Monseñor: La Gran Logia Nacional Francesa, profundamente

Conmovida por el retorno a Dios de Su Santidad Juan XXIII, se

Asocia, en unión de plegarias, a este dolor sentido por el mundo

Entero, y ruega al Sacro Colegio se digna aceptar el homenaje

De sus respetuosas condolencias”.

(Firmado W. Yanecke, Gran Maestre).

Respecto a la penetración de la masonería en la Iglesia se podía leer, en junio de 1992, en el número del periódico 30 Giorni, el artículo “La Masonería e l´applicazione Della Reforma litúrgica”, que subtitulaba: “Descristianizar mediante la confusión de los ritos y las lenguas”. Era orden que se intimaba en una carta del Gran Oriente a monseñor Bugnini, artífice principal de la reforma (quien más tarde fue desterrado a Irán por Pablo VI).

El mal se ha agravado notablemente con el pontificado de Francisco (2013), y se hacen hoy proclamas pastorales y de la Conferencia Episcopal italiana, no sólo en pro de la acogida de la inmigración masiva de los musulmanes provenientes de África, sino también a favor de su integración, o sea de una aprobación de sus costumbres, y ello, además, en un país como Italia, exhausto de fuerzas económicas, políticas, morales, sociales, culturales y religiosas.

Francisco escribió: “El Vaticano II decidió mirar al futuro con espíritu moderno y abrirse a la cultura moderna.

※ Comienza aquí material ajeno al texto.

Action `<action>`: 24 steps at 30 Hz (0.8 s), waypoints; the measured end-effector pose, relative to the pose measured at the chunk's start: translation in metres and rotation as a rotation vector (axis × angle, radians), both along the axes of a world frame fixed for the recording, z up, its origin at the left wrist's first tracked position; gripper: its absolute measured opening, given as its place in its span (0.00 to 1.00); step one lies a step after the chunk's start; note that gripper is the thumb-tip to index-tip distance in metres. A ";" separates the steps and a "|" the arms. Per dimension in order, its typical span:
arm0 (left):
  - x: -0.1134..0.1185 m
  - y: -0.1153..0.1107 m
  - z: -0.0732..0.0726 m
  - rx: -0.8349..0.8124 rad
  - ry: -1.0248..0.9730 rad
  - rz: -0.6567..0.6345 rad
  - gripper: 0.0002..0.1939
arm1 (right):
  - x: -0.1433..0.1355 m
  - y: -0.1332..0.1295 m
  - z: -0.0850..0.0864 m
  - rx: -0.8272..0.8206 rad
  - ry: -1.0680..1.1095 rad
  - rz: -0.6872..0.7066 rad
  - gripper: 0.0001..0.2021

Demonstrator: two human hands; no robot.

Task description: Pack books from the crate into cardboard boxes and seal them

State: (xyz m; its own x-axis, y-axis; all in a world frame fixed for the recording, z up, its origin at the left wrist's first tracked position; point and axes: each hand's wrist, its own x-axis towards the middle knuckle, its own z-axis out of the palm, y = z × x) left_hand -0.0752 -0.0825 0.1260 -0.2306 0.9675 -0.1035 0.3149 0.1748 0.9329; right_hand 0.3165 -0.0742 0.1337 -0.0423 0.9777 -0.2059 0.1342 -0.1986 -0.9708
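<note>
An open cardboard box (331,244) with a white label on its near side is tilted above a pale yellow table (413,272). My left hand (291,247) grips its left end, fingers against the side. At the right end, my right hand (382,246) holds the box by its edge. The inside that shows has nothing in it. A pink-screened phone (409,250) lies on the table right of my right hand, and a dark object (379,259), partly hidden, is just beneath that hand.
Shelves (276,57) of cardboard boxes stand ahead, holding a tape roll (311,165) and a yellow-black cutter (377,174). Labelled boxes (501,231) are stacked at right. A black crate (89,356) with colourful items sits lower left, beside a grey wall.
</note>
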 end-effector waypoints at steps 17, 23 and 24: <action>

Los Padres conciliares sabían que abrirse a la cultura moderna significaba ecumenismo religioso y diálogo con los no creyentes. Yo tengo la humildad y la ambición de quererlo hacer” (Repubblica, 1 de octubre de 2013, pág. 3).

Humildad y ambición (¿?).

¿Qué es lo que hay que dialogar con el error?

¿Qué luz podemos sacar de las tinieblas?

¿Qué siniestros designios encierran todos estos cobardes rodeos que, en nombre de la diplomacia y el no volver a condenar lo condenable, hace que flirtee la luz con las sombras…?

 

En plan Kalergi consistía en la destrucción total de la vieja Europa, un proceso que se había iniciado con la Primera Guerra Mundial, proseguido con la Segunda y que concluye con la Europa unida de Bruselas y la actual invasión masiva de musulmanes africanos. Kalergi había escrito: “Es menester mezclar las etnias y los pueblos europeos con los asiáticos-eslavos” (lo cual se verificó en 1980 bajo el Pontificado de Juan Pablo II), y ahora los africanos (lo que se viene haciendo desde 2013 hasta la actualidad, bajo el Papado de Francisco).

Asistimos “humanamente” impotentes a la invasión de Europa por las peonadas del ISIS (estado islámico), bien vista por políticos, intelectuales, periodistas y, sobre todo, por los eclesiásticos “teológicamente correctos”. ¿Cómo acabará todo? Con la descatolización total de las últimas naciones europeas católicas.

Preparémonos para “un violento tsunami, un diluvio de fuego” (San Luis M-Grignion de Montfort).